So, you may well ask, Why Maistre? Because there was a time in the 19th and early 20th century when he was taken very seriously by those who were violently opposed to what I am calling modernity. Joseph de Maistre is the first reactionary; he virtually defines that word.

One might also ask, Why this interest in the French Revolution? That was more than two hundred years ago; what's it to us or we to it? How could those events of long ago and the controversies they aroused, be of any interest or relevance NOW? And why should we take any interest whatsoever
in a fellow like Maistre, whom nobody reads anymore?

The French Revolution--or Explosion--was touched off when the French government was forced by extreme financial pressures to call a meeting of the French Parliament, the Estates General, for the first time in about 175 years. During that time, a modernizing economy and culture had been blocked by the structures and assumptions of the ancient, feudal world. Unlike England, France had no experience of Parliamentary government to fall back on when the problems and hatreds that had been fermenting for almost two centuries began to thrust themselves upon the attention of inexperienced parliamentarians. Naturally, under the circumstances, those men who had thought about history and politics were listened to. These were men who knew all about The Rights of Man, the state of nature and the origins of political culture in the abstract, having been educated by reading Rousseau, Condorcet and Voltaire. The rest, as we say, is history--an extraordinarily bloody history indeed, as it turned out, that settled nothing and proved nothing, and became therefore a source of further conflict. The First World War and the Russian Revolution are both rooted in the French Revolution. Maistre's reflections became gospel for all those who had been disinherited or marginalized by the Revolution and by the seemingly irresistible pressures of modernity in the 19th and early 20th centuries.

No one reads Maistre anymore, but that could change should it ever become obvious that modernity can no longer deliver the goods. Who do you think the people will blame when or if the balance of nature turns against us?

I should like to turn my attention, now, to Edmund Burke who like Maistre found in the Revolution the occasion that he had, perhaps, been looking for, to set forth his deepest reflections about human nature, politics and history. It will be immediately obvious, to anyone who reads Burke's Reflections on the Revolution in France that he is a deeper thinker and writer than Maistre, with a much 'thicker' understanding of human nature and human societies. So Burke's conservatism is still relevant, unlike the reactionary politics of Maistre.

Saturday, February 23, 2008

Maistre's god

You could sum up a lot of Maistre by saying that his God has a taste for dramatic irony. He and Maistre delight in the fact that no one ever knows the meaning or consequences of his or her actions, which usually turn out very differently from what one had intended.

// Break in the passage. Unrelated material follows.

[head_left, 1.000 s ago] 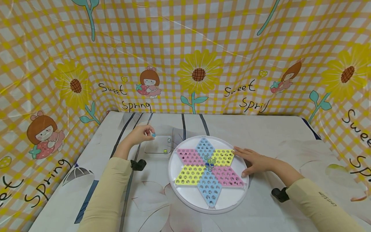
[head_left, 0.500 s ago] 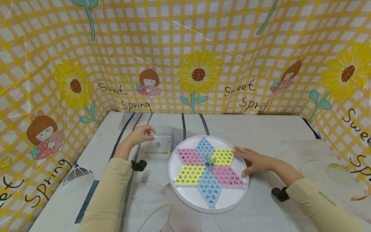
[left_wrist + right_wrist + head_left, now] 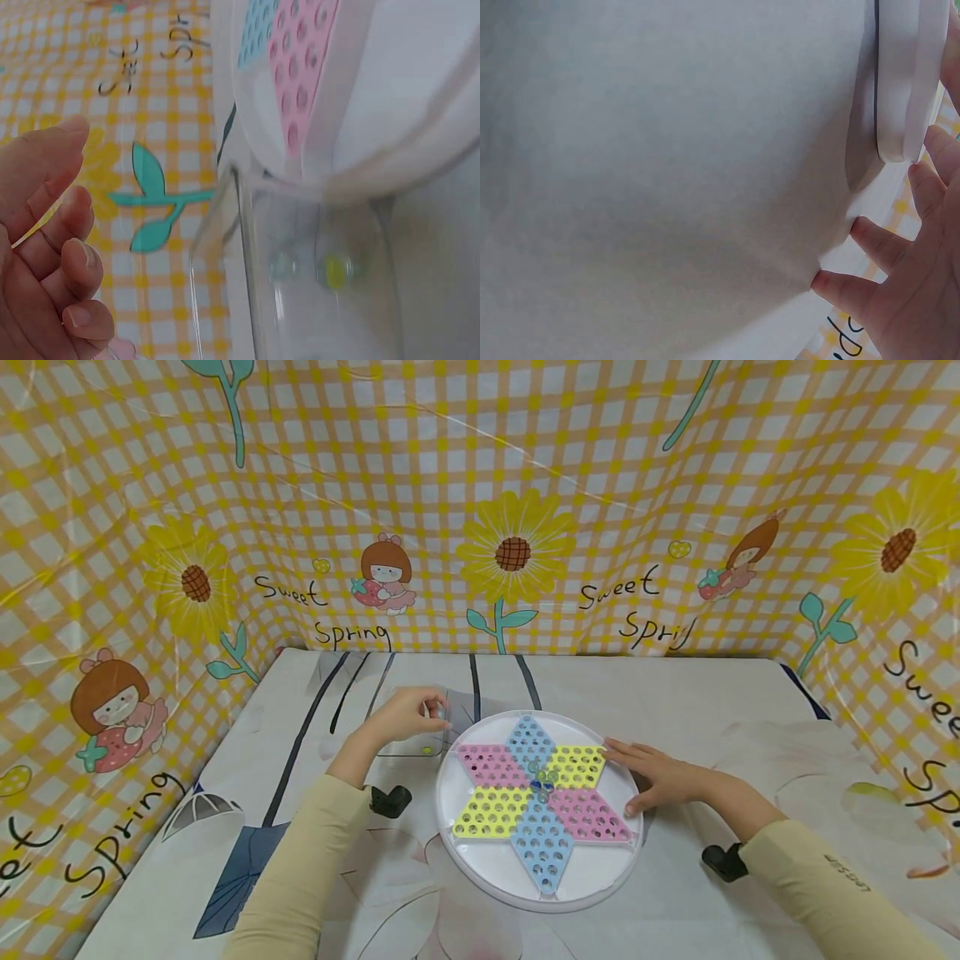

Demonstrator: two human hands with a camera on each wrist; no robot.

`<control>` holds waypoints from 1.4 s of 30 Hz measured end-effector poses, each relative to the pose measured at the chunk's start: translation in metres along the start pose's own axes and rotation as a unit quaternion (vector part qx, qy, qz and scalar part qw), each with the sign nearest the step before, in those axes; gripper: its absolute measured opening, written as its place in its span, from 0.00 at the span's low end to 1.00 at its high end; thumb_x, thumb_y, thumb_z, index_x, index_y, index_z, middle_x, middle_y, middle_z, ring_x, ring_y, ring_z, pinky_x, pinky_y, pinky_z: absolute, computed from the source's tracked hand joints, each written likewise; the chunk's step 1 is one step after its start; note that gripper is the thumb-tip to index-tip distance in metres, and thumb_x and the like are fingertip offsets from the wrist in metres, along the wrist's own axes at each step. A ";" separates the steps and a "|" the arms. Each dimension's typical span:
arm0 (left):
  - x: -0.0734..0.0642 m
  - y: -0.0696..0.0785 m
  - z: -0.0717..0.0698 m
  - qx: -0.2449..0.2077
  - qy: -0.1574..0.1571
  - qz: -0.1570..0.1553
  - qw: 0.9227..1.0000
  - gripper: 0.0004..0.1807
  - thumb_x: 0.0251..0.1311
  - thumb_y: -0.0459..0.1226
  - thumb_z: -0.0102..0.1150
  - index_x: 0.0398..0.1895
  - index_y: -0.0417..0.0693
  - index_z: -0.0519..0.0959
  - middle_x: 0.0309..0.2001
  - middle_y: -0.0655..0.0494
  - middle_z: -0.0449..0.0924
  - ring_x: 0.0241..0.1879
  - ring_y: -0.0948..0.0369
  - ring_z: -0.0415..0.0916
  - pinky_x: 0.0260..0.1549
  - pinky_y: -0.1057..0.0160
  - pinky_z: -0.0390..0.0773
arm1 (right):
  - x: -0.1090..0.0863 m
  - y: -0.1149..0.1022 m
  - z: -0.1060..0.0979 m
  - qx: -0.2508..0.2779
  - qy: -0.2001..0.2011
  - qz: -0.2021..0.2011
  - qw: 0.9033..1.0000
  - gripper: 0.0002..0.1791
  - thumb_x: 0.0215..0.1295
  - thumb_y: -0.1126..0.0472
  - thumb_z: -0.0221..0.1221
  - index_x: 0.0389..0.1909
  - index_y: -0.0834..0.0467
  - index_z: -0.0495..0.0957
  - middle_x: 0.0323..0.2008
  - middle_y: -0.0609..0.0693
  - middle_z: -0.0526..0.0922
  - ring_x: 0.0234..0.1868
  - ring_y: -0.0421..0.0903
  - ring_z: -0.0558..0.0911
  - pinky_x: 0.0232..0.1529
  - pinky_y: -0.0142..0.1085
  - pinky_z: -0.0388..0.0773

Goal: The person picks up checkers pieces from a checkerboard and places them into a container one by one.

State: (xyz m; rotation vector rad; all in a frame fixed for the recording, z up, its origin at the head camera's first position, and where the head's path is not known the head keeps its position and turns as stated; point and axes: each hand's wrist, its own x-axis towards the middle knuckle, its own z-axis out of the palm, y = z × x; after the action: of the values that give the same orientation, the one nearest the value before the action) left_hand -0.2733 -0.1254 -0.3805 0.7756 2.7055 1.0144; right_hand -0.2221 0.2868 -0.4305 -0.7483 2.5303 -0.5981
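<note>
My left hand [image 3: 408,714] hovers over a clear plastic box [image 3: 408,754], fingers loosely bent and nothing visible between them. Inside the box the left wrist view shows a marble with a yellow core [image 3: 335,271] and a pale bluish marble [image 3: 283,266]; part of another shows at the bottom edge. To the box's right lies a round white Chinese checkers board [image 3: 480,877] with a pink, yellow and blue star full of holes. Several glass marbles [image 3: 542,779] sit at its centre. My right hand [image 3: 663,777] rests at the board's right rim, fingers spread.
Both things stand on a table under a pale patterned cover [image 3: 675,693]. A checked yellow cloth [image 3: 585,485] with sunflowers hangs at the back and sides. Black wrist cameras [image 3: 391,802] are strapped by each sleeve.
A blue marble at my left fingertips dropped into the box between the first two frames. My left hand then moved right, over the box's right side. My right hand stayed on the board's rim.
</note>
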 end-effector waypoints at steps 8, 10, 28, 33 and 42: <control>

Audiences experience dramatic irony when an actor's words and actions have meanings that the character being enacted is unaware of. The equivalent of dramatic irony out in the political world occurs when the words and actions of important people have what we call 'unintended consequences.' It is virtually a law of history for Maistre that god always makes hash of our intentions—and especially the intentions of the men who came to prominence during the Revolution.

The following selections from Considerations on France,which would have been more aptly entitled, Reflections on the Ways of Providence, are strictly intended by me to be illustrative, merely:

It has been correctly pointed out that the French Revolution leads men more than men lead it.... The very rascals who appear to lead the Revolution are involved only as simple instruments, and as soon as they aspire to dominate it they fall ignobly. Those who established the Republic did it without wanting to and without knowing what they were doing....Robespierre, Collot, or Barere never thought to establish the revolutionary government or the Reign of Terror; they were led to it imperceptibly by circumstances... These extremely mediocre men exercised over a guilty nation the most frightfull despotism in history, and surely they were more surprised at their power than anyone else in the kingdom....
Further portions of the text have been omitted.